# Task description
Only these lines of the data below are wanted: the one with "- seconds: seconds", the one with "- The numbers", and any lines between them, each repeated exactly.

*** Opening of Study material ***

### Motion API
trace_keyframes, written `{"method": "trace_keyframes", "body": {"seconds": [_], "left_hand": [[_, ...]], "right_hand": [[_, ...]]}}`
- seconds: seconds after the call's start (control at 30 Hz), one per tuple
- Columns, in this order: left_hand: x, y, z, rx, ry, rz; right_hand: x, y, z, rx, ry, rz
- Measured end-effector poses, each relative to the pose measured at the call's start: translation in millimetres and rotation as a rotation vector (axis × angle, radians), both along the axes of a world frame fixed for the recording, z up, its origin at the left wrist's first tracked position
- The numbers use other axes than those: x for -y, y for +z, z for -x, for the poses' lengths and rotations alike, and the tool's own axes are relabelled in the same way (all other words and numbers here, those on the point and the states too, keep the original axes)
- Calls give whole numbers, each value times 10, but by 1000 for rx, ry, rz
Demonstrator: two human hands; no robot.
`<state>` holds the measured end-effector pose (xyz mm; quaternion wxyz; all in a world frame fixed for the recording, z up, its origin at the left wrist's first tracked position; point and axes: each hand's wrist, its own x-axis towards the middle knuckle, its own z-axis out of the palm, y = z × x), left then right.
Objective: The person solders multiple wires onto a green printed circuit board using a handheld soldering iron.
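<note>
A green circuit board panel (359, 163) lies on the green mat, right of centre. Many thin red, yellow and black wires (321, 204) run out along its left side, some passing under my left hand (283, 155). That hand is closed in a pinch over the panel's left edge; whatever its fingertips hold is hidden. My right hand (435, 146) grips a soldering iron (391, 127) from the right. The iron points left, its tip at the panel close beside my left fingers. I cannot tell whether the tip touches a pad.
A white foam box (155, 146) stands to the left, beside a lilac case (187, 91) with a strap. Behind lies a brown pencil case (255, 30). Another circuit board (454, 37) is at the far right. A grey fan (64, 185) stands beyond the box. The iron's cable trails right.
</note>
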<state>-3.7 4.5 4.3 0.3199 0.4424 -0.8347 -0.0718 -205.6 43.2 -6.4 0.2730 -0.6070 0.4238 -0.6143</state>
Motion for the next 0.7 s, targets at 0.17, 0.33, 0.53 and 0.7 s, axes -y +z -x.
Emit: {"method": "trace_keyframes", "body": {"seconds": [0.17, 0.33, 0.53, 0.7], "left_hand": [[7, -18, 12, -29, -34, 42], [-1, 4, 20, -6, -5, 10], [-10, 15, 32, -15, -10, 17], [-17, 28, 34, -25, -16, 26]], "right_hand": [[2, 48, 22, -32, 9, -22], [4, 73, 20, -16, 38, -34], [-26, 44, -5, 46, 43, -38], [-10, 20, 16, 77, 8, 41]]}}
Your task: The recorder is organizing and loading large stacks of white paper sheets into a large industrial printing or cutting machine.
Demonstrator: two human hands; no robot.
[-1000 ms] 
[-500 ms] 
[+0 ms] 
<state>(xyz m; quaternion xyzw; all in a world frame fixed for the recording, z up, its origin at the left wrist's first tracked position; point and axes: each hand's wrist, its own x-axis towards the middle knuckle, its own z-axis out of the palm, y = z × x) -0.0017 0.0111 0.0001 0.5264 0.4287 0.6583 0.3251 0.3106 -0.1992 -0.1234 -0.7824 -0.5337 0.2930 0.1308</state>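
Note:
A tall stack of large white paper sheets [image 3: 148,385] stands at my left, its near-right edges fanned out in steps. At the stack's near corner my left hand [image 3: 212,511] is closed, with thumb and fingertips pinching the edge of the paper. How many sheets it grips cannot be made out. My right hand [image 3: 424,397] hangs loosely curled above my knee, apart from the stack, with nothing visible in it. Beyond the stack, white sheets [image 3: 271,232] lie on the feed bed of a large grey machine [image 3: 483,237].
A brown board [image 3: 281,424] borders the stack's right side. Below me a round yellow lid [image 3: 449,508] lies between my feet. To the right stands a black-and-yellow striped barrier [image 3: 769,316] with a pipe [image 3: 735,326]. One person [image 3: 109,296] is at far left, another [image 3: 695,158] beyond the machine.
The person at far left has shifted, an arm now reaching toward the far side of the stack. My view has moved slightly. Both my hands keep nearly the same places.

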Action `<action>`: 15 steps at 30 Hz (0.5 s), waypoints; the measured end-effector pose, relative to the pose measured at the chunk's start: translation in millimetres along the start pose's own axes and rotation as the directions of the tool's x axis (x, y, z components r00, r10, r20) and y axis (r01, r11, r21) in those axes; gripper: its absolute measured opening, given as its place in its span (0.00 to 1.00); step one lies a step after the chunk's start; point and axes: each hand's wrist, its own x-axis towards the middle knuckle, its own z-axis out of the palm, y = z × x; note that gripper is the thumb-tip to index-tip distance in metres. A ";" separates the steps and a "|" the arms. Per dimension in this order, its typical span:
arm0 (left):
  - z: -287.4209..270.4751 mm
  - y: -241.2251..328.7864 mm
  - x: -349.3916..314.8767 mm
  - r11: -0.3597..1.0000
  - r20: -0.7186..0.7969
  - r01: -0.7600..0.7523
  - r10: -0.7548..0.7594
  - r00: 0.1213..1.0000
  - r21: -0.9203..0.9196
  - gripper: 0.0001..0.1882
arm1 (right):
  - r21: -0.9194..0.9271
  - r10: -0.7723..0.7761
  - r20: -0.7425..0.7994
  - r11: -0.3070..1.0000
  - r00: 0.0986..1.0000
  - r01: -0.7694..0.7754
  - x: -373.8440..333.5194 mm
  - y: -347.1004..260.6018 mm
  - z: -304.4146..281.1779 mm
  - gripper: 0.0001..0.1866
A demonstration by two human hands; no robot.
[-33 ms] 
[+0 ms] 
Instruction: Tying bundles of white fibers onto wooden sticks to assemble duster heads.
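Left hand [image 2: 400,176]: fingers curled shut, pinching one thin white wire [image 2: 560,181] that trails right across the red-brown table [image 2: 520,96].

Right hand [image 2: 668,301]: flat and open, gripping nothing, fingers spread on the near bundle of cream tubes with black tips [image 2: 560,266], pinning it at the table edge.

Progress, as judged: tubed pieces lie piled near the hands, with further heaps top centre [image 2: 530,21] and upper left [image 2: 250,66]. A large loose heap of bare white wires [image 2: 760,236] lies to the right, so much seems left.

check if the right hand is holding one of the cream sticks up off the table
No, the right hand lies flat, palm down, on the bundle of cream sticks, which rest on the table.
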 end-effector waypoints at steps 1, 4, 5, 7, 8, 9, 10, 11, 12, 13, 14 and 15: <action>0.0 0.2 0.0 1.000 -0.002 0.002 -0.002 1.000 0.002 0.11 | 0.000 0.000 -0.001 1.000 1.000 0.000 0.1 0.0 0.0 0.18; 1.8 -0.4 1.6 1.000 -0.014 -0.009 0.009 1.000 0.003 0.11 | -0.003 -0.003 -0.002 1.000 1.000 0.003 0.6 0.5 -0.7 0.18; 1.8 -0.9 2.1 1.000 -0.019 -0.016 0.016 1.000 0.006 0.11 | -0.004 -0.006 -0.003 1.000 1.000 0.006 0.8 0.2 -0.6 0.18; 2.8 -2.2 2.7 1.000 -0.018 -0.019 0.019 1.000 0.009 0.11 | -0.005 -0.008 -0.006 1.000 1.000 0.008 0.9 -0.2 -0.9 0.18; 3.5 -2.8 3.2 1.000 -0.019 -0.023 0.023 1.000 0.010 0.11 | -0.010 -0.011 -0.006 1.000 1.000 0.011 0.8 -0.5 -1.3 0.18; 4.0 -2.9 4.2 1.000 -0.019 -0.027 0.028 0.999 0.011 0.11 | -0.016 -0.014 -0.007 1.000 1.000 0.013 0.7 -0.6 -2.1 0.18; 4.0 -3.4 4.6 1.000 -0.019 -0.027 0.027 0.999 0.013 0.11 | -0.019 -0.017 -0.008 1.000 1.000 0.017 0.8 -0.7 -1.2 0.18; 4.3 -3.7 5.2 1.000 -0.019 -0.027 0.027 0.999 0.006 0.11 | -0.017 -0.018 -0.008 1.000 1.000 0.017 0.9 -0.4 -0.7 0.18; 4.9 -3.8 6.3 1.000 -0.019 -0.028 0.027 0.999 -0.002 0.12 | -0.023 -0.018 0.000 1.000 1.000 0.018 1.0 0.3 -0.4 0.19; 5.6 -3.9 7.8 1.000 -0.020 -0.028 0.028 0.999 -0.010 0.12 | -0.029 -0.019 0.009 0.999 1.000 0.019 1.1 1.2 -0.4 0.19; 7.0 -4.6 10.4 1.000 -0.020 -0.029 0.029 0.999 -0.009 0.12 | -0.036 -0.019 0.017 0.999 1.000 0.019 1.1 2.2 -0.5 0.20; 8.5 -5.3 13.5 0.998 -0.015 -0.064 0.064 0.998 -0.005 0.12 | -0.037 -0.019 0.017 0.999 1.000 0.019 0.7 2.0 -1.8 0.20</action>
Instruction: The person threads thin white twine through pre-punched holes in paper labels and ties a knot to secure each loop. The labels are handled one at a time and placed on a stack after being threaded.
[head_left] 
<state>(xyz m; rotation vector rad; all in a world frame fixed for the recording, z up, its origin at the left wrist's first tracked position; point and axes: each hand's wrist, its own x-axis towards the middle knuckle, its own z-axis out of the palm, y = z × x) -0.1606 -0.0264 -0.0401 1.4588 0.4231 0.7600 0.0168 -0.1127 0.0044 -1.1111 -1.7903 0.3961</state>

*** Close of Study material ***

# Answer to this problem
- seconds: seconds after the call's start (control at 30 Hz), one per tuple
- Columns, in this order: left_hand: x, y, z, rx, ry, rz; right_hand: x, y, z, rx, ry, rz
- Measured end-effector poses, each relative to the pose measured at the call's start: translation in millimetres and rotation as a rotation vector (axis × angle, radians), both along the axes of a world frame fixed for the recording, z up, its origin at the left wrist's first tracked position
- The numbers use other axes than those: x for -y, y for +z, z for -x, for the poses' lengths and rotations alike, and the tool's own axes are relabelled in the same way (all other words and numbers here, those on the point and the states too, keep the original axes)

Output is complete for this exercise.